Junction Boulevard biz owners discuss struggles
By Lauren F. Friedman

In the very back of his cluttered and narrow Junction Boulevard shop, Enzo Biassi was making a floral wreath. He grabbed tall flowers from a glass-doored refrigerator and snipped off their long stems in one fluid motion.

“I’m very busy,” he said, without looking up.

But Biassi, like many of the merchants along this crowded commercial corridor of Queens, is not nearly busy enough. “Business is very bad right now,” said Biassi, who has been selling flowers from the same storefront known as Biassi Plants and Flowers at 35-51 Junction Blvd. for 30 years. “It’s not easy for us.”

Junction Boulevard bisects the multi-ethnic neighborhoods of Elmhurst and Corona. Constantly shifting populations, rapidly rising rents and a recent influx of chain stores have left longtime merchants scrambling to stay in business. The recession has only compounded what was already a financially tenuous situation.

“It’s not a good time,” said John Ferreira, president of the Junction Boulevard Merchants Association. In the 34 years that Ferreira and his brother have owned and managed La Casa de Ropa Interior, a lingerie and maternity store, he estimated that their rent has increased tenfold. Profits have not kept pace.

“This is not Fifth Avenue,” he said. “This is Junction Boulevard, Queens.”

On the main retail strip between Roosevelt and 35th avenues, small shops like Sunny Gift and Noveda’s Variety Store at 37-11 Junction Blvd. stand shoulder to shoulder with mega-chains like Payless Shoes, Rite Aid and McDonald’s.
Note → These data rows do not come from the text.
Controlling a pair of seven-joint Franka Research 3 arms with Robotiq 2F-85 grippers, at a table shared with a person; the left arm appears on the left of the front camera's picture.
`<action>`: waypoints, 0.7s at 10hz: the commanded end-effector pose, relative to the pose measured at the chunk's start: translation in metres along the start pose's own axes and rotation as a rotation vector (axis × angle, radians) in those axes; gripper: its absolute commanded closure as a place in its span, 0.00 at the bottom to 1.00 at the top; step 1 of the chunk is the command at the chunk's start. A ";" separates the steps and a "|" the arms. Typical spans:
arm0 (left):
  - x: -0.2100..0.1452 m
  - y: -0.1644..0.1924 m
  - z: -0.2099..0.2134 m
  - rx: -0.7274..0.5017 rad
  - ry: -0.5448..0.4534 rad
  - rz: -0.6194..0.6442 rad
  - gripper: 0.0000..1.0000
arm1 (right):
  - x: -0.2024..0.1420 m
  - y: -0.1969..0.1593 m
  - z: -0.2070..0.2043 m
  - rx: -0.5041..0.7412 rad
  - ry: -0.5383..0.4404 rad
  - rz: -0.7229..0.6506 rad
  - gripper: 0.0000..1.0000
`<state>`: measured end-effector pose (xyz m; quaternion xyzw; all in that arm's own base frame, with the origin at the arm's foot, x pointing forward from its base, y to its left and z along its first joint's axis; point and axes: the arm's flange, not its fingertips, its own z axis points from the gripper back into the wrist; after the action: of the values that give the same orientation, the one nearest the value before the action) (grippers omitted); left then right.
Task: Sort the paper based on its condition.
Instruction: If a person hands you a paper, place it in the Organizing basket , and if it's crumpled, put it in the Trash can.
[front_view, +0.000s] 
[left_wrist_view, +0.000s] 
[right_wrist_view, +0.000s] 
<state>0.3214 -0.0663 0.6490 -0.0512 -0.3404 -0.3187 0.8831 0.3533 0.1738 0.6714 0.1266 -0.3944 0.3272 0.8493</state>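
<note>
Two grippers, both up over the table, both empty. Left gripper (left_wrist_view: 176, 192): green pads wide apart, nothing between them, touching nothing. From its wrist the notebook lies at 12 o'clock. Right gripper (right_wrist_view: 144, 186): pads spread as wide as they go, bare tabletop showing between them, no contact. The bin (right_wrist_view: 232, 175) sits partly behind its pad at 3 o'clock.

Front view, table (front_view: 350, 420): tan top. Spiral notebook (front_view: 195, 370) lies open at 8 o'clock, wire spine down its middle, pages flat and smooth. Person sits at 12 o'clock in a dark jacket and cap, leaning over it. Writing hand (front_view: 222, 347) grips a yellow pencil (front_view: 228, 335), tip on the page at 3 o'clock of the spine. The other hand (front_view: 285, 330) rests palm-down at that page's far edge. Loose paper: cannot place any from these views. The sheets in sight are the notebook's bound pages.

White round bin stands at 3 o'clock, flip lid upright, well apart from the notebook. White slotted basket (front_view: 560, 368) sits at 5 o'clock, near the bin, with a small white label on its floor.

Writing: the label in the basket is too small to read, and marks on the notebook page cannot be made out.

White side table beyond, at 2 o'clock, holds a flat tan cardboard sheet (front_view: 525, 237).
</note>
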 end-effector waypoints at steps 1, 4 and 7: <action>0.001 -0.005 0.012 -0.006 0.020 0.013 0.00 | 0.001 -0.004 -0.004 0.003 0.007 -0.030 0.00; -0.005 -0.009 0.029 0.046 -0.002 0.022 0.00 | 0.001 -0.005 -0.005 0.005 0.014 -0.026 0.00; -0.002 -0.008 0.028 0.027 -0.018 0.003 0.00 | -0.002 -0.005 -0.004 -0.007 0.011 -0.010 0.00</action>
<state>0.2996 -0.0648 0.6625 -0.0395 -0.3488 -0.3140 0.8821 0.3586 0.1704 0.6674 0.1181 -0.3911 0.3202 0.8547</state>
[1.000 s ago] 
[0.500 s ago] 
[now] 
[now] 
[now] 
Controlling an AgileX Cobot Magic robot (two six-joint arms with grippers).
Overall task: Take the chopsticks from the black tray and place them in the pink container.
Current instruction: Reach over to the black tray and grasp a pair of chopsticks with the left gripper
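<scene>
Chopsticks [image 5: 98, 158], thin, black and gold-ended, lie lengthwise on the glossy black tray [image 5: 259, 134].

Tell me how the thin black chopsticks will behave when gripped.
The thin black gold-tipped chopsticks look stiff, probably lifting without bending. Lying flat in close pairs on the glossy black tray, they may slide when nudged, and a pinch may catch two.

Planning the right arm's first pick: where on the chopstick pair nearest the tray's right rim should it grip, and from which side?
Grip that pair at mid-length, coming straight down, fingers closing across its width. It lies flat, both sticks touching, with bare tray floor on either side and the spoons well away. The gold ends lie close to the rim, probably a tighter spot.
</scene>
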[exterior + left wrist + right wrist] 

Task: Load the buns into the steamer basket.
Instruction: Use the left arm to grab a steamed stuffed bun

A For Rent placard hangs across the sign for what was once Fantastic Wig & Gift Shop.

“When we first started out, there were a lot more mom-and-pops,” said Ferreira. “Over the years, because of the rents being so high, you get a lot of the chains.”

Michael Battino owns Battino’s Fashion Club, an independent clothing store at 37-74 Junction Blvd. that specializes in menswear. He said business has been in steady decline since Sept. 11, 2001.

Battino has tried to keep up with the rapid pace of change by adding a women’s department, learning Spanish and stocking styles they do not sell across the street for half the price.

But he said the past few years have been the most difficult since he first opened in 1981.

“The neighborhood’s changing,” he said. “It went from Italian to Colombian to Dominican to Mexican, Ecuadorian, El Salvadorian.”

Battino was born to a Greek family in the United States, but these days, most of his interactions with customers are in Spanish. “When in Rome, do as the Romans. When on Junction, speak Spanish,” he said.

The shifting demographics of the neighborhood have left some business owners struggling to serve the needs of their ever-changing customer base, but Battino said that many changes — like the decline of drugs in the area — are positive ones. And foot traffic on Junction Boulevard is steady — he just wishes more passers-by would come into his shop.

“You have a lot of hard workers, but I don’t know what they do with their money,” Battino said. “Maybe they’re afraid to spend it. Or they’re sending it over to their own country.”

In a quiet, sweet-smelling corner of his flower shop, surrounded by plants, Biassi was grudgingly hopeful.

“I don’t think it could get any worse. It just can’t,” he said. “There’s only one way now: It has to get better.”